Nello spazio ristretto del televisore e in quello del telefonino, si è esposti a un bombardamento di stimoli lanciati con l’unico scopo di suscitare emozioni in chi li incontra. Emozioni che ben pochi sanno riconoscere, chiamandole per nome, imparando a metterle in parole, a usarle come strumento di risoluzione dei conflitti interiori ed esteriori.
È tutto questo allora la bulimia emotiva cui siamo tutti esposti di fronte ai televisori e nel marasma virtuale dei social network.
Pensiamo ai talk show del pomeriggio o della sera in cui vengono invitati personaggi discutibili con il solo scopo di generare, attraverso la rabbia, la gelosia, il risentimento, una “flame” mediatica. Oppure ai programmi di cucina – tanto di moda adesso – che rappresentano tentativi di spettacolarizzare un’attività piuttosto dozzinale come il cucinare. O ancora la geniale idea di rinchiudere in una casa una decina di sconosciuti per filmarli e vedere quale reazione emotiva scateni in ognuno di loro la convivenza forzata.
È tutto questo lo smog invisibile che sovrasta le nostre esistenze multimediali con il pennello che cancella l’altro evidenziando il noi.
Siamo come passeggeri di una carrozza che viaggia nel mercato delle emozioni.
“Chi offre di più?

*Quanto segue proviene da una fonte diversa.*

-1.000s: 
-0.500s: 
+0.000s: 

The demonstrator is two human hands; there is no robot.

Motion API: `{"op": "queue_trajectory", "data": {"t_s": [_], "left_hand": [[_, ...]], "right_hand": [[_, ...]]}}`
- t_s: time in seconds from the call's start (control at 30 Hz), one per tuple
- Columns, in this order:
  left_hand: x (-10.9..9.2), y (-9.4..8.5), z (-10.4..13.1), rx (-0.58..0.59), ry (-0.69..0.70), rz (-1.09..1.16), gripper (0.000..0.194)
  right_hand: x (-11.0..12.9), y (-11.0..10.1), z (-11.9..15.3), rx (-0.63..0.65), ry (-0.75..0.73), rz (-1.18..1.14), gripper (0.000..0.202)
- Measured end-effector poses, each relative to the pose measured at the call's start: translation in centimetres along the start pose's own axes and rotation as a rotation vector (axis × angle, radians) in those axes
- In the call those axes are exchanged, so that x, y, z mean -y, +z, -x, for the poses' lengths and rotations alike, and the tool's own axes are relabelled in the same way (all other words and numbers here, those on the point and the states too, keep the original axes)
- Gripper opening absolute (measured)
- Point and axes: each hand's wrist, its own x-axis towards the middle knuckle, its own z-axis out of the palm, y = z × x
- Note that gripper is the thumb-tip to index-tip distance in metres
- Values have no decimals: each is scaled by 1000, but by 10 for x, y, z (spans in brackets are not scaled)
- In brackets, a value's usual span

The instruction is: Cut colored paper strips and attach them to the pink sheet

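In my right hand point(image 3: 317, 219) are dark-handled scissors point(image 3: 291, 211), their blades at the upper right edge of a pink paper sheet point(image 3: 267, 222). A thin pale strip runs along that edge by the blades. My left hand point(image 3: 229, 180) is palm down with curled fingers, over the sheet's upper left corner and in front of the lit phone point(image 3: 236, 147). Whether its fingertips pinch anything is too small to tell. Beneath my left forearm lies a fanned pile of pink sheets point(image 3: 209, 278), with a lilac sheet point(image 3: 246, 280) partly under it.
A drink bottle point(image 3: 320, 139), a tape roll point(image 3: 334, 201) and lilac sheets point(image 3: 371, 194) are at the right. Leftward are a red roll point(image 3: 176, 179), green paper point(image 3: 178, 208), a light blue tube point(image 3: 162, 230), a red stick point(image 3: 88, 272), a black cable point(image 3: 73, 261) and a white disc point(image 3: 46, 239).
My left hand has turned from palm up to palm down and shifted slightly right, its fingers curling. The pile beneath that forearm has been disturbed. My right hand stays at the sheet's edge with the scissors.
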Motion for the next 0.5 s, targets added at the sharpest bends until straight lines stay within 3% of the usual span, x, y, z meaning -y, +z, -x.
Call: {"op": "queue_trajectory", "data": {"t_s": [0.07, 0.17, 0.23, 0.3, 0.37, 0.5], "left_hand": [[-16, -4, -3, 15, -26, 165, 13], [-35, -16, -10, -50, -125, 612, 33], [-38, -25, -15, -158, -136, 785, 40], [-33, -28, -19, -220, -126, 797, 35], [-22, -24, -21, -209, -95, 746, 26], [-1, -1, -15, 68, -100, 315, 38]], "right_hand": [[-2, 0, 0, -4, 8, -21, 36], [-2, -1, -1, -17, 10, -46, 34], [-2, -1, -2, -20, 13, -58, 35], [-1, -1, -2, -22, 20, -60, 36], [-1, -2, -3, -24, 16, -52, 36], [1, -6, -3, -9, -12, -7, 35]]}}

Oggi abbiamo una madre che ha perso il figlio mentre giocava a pallone. Chi è disposto a pagare per osservare le ferite di questa donna stuprata dal cognato? Venite, venite, sto per vendervi la storia di un padre che ha visto bruciare il suo piccolo…”
berciano gli smargiassi spacciatori di storie struggenti.
…e tante altre storie possono essere vendute, incapsulate nel vetro di un televisore e date in pasto ai famelici leoni da divano affinché possano, non riconoscersi, ma compiacersi nel dolore dell’altro.
Occorre a questo punto fermare la carrozza implacabile verso nessun dove, arrestare la sete bulimica, la mercificazione delle emozioni.
Attraverso un rivolgimento verso l’interno, insegnare la coscienza e prestare attenzione all’inconscio, alfabetizzare le emozioni che non devono più essere percepite come qualcosa di altro da sé.
Serve costruire una pelle che non funga più da corazza per il diverso, ma che sia l’evidenziazione della complessità nelle relazioni, muovendosi per toccare l’altro e non per ferirlo. Per conoscerlo e non per deriderlo. E soprattutto per non supplire, come servi che non sanno quale sia la faccia del loro padrone, sotto il dominio inconsapevole delle emozioni senza nome.
Solo così, facendoci carico delle nostre emozioni senza annullarle o accentuarle, diventando “pedagogisti di noi stessi”, sarà possibile uscire dal loop che pare inceppato del giornalismo gossippovoro dell’oggi, di questo nostro io costretto a viaggiare avvolto nel voyeurismo digitale.